Uses Google's Vertex AI multimodal embedding model for generating high-quality image embeddings:

Model: multimodalembedding@001
Provider: Google Vertex AI
Type: Multimodal embedding model (supports both images and text)
Output Dimensions: 1408-dimensional vectors

Setup and Installation

Prerequisites

Python 3.8+
Docker
Google Cloud account with Firestore, Storage, Pub/Sub, Cloud Functions, Compute Engine, and Vision API enabled
Terraform (for infrastructure deployment): https://developer.hashicorp.com/terraform/tutorials/aws-get-started/install-cli
gcloud CLI: https://cloud.google.com/sdk/docs/install

Deployment

1. Clone the Repository

git clone {repo-url}
cd {repo-name}

2. Configure Google Cloud Project

Set your Google Cloud project ID:

gcloud config set project PROJECT_ID
gcloud auth login
gcloud auth application-default login
gcloud auth configure-docker

Replace PROJECT_ID with your actual Google Cloud project ID.

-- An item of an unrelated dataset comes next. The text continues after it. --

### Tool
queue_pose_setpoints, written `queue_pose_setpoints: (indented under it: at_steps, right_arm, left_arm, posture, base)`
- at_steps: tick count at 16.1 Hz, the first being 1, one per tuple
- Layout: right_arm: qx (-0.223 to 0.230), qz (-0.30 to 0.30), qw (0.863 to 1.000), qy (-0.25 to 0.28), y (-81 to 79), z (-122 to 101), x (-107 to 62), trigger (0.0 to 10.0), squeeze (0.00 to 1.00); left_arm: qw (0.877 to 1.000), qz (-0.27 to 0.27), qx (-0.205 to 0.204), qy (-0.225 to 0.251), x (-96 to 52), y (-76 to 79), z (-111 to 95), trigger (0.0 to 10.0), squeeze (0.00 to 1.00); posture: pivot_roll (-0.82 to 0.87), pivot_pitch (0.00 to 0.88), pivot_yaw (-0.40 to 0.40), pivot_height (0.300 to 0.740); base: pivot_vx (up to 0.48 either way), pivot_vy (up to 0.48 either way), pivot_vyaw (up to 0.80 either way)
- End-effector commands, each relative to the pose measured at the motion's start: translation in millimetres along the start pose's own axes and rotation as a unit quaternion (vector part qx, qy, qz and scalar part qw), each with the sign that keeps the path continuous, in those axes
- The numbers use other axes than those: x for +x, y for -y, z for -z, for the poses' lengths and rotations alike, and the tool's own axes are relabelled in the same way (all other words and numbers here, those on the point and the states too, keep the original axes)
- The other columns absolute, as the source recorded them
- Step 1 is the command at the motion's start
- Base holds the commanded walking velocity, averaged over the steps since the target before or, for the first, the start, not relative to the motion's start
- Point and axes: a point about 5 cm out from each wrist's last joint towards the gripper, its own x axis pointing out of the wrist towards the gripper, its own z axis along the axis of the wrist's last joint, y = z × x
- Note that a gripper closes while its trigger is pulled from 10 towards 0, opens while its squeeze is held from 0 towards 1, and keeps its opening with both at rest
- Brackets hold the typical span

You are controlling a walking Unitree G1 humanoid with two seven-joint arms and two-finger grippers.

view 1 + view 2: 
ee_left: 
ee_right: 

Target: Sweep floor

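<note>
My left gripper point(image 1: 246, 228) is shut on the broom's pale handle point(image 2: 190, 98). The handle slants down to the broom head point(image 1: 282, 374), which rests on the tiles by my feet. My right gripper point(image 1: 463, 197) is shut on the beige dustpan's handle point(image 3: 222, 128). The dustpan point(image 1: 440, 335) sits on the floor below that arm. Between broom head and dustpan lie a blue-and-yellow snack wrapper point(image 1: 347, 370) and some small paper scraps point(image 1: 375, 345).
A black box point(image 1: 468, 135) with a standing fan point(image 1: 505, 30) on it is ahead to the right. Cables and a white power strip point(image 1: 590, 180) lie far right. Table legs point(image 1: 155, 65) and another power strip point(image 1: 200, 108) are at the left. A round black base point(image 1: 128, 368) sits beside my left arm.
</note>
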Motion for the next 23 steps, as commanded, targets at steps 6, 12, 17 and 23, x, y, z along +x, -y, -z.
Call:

3. Configure Terraform Variables

Create your Terraform variables file from the example:

cp deployment/terraform/terraform.tfvars.example deployment/terraform/terraform.tfvars

Edit the variables file with your specific values.

4. Download Service Account Credentials

Download the service account credentials for the project and save them as firestore-credentials.json in the root directory.

5. Deploy Infrastructure

Deploy the complete infrastructure including VM, Cloud Functions, and all Google Cloud services:

./deployment/deploy.sh --build --deploy

6. Seed Initial Data (Optional and requires to install the virtual environment first)

Initialize the database with sample data:

python ./scripts/seed_firestore.py

7. Verify Deployment

Your API will be available at the Cloud Run URL provided after deployment. Check the deployment status and test the endpoints.

8. Destroy Infrastructure (Optional)

To tear down all deployed resources:

./deployment/deploy.sh --destroy

Local Development

1. Setup Local Environment

Create and activate a virtual environment:

python -m venv venv
source venv/bin/activate  # Linux/macOS
venv\Scripts\activate     # Windows

2. Install Dependencies

pip install -r requirements.txt

3. Configure Local Environment

Create a .env file for local development (use different values from production):

# Project Environment Variables
ENVIRONMENT=development
LOG_LEVEL=DEBUG

# CORS settings - Must be a valid JSON list of strings or comma-separated values
CORS_ORIGINS=["*"]

# Firestore settings
FIRESTORE_PROJECT_ID=gen-lang-client-0424120530
FIRESTORE_DATABASE_NAME=contoso-imagedb-dev
FIRESTORE_CREDENTIALS_FILE=firestore-credentials.json

# Google Cloud Storage settings
GCS_BUCKET_NAME=contoso-images-dev
GCS_CREDENTIALS_FILE=firestore-credentials.json

# Security settings
API_KEY_SECRET=local-dev-secret-key
API_KEY_EXPIRY_DAYS=30

# Vector Database settings (point to deployed VM or local instance)
QDRANT_PORT=6333
QDRANT_HTTPS=false
QDRANT_PREFER_GRPC=false

4. Start Local Development Server

./scripts/start.sh

5. Run Tests

source venv/Scripts/activate && python scripts/run_tests.py all

The local development server will be available at http://localhost:8000 with API documentation at http://localhost:8000/docs.

API Endpoints

The API provides the following main endpoints with their authentication and pagination support:

🔓 Public Endpoints (No Authentication Required)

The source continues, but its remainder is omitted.